ビーナスは片想い (Bīnasu wa Kataomoi)
- Genre: Romance, Comedy, Drama
- Written by: Yuki Nakaji
- Published by: Hakusensha
- English publisher: AUS: Madman Entertainment; NA: CMX Manga; SG: Chuang Yi;
- Magazine: LaLa
- Original run: 5 November 1999 – 5 July 2004
- Volumes: 12

= Venus in Love =

Japanese manga series

Venus in Love (ビーナスは片想い, Bīnasu wa Kataomoi), also known as Love for Venus, is a shōjo manga by Yuki Nakaji (なかじ 有紀, Nakaji Yūki). The series revolves around the lives of a group of students at Koutou University in Hyōgo Prefecture and primarily around the relationships of the main characters, Suzuna Ashihara and Eichi Uozumi. The manga is published in English in Singapore by Chuang Yi as Love For Venus and in North America by CMX Manga as Venus in Love.

==Characters==
Names are in Western order, with the surname after the given name.

===Major characters===
- Suzuna Ashihara
 Suzuna is an 18-year-old freshman at Koutou University. She lives in apartment 206 of Apartment Shugesou, next door to Eichi Uozumi.
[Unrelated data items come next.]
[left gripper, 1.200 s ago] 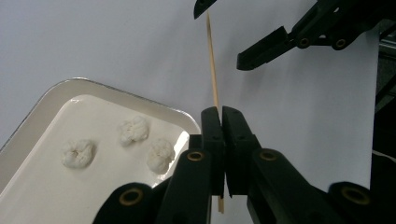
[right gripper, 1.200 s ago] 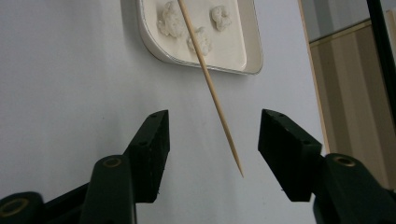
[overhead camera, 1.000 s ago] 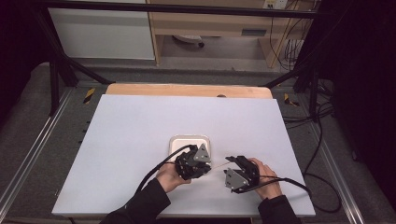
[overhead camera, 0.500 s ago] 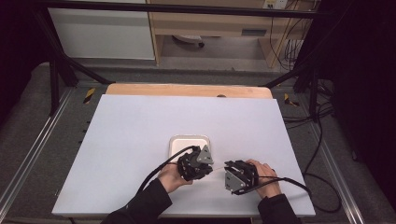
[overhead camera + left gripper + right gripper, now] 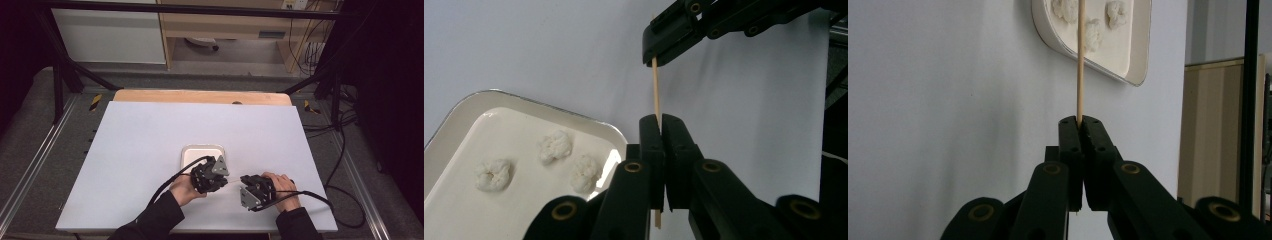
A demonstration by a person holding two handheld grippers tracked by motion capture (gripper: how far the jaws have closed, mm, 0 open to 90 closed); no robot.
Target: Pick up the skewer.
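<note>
Jaws pinch skewer (image 5: 656,85); tray (image 5: 454,115) holds 3 lumps (image 5: 555,145).

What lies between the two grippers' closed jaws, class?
A thin wooden skewer spans the gap, clamped by the left gripper and right gripper; the left gripper view shows it, beside the tray.
</note>
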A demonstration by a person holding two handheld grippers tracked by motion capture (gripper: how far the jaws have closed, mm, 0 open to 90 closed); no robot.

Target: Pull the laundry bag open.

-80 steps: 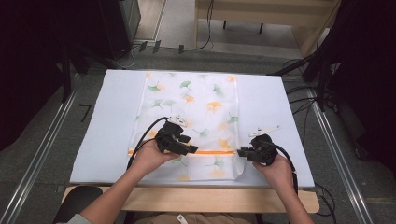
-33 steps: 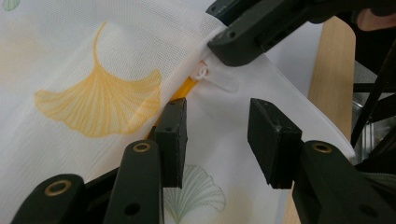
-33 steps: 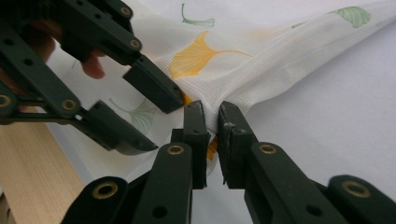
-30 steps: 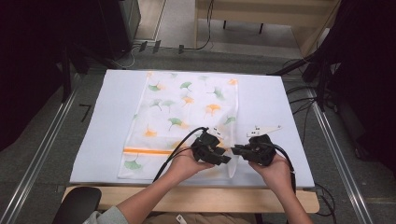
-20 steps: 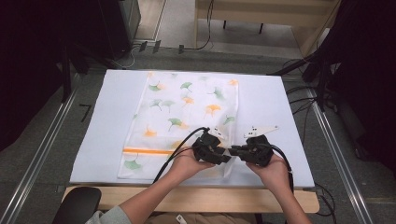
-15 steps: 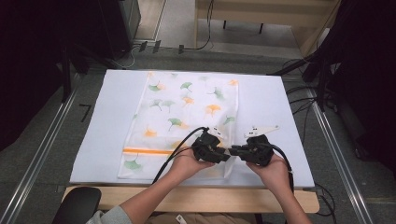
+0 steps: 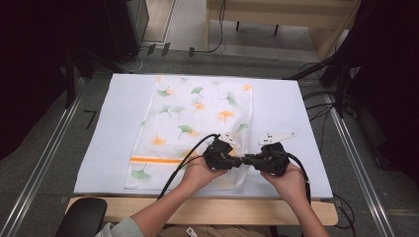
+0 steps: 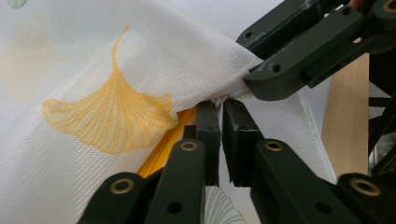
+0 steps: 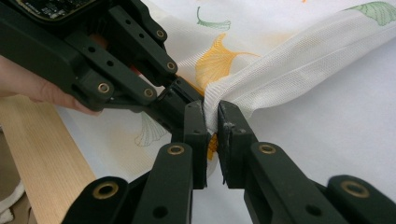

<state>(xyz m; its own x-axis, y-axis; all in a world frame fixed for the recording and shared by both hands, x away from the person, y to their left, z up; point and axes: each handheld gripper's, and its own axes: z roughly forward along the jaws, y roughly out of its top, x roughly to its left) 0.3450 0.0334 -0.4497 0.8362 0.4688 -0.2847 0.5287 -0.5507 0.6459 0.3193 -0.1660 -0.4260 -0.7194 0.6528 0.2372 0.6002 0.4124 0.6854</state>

She quickly becomes friends with Eichi and they become very close. Suzuna immediately develops a huge crush on Fukami after meeting him but this soon fades as her feelings for Eichi grow. Her birthday is September 10th.
- Eichi Uozumi
 Eichi lives next door to Suzuna, in apartment 207. He is the best friend of Fukami and has been since they met in high school. It is revealed late in the first volume that he has a crush on Fukami and thus becomes Suzuna's love rival. This doesn't seem to dampen their friendship in the least and his feelings for her gradually change into something more romantic. He plans to become an Archaeologist. His birthday is March 31st.
- Yuki Ikeuchi
 Yuki lives next door to both Suzuna and Eichi in apartment 205. He makes his first appearance towards the end of Vol. 3. His Green eyes give away his half Greek descent, which he uses when he models part-time. He quickly falls for Eichi which creates a bit of a competition between Suzuna and himself, until he realises that it is no longer Eichi he likes but Suzuna. His birthday is April 3rd.

- Shinya Fukami
 Fukami is the initial love interest for Suzuna and Eichi, as well as most of the female population, although he seems to be oblivious to this. He also attends Koutou University and is a first year majoring in English Literature. His birthday is June 19th.
- Hinako Kaji
 Hinako is the friend of Suzuna as well as Fukami and Eichi, whom she has known since high school when she had a crush on him, although her advance was flatly rejected. She is in love with Mr. Hokari, her Greek professor. Her birthday is August 5th.
- Honoka Kashiwagi
 Honoka is a second year student majoring in fashion design. She and Fukami meet on the train and run into each other several times after that, always in situations which are embarrassing for Fukami (usually involving him being drunk). After a few of these run ins they agree to go out and start a relationship. Her birthday is June 15th.

===Minor characters===
- Satoru Ashihara
 Satoru is the younger brother of Suzuna. He is 16.
- Tomoki Uozumi
 Tomoki is the younger brother of Eichi, who he resembles a great deal - even to the extent that upon first meeting with Suzuna she mistook him for Eichi and thought he dyed his hair black. Tomoki attends Koto Junior High and later gets accepted into a Beauty School. His birthday is May 5th.
- Shizuka Uozumi
 Shizuka is the older sister of Eichi and Tomoki. She was killed in an accident whilst on holiday in Hawaii. The nature of the accident is not explained in the manga. Her birthday is October 4th.
- Kohei Kawauchi
 Kohei is Suzuna's first neighbor on the right, in apartment 205. He is a huge fan of Miracle Mako, an anime character, whom he believes Suzuna resembles.

==Manga==
Published by Hakusensha in 1999, the series was translated into English by Chuang Yi as Love for Venus for Madman Entertainment and later by DC Comics under its CMX imprint.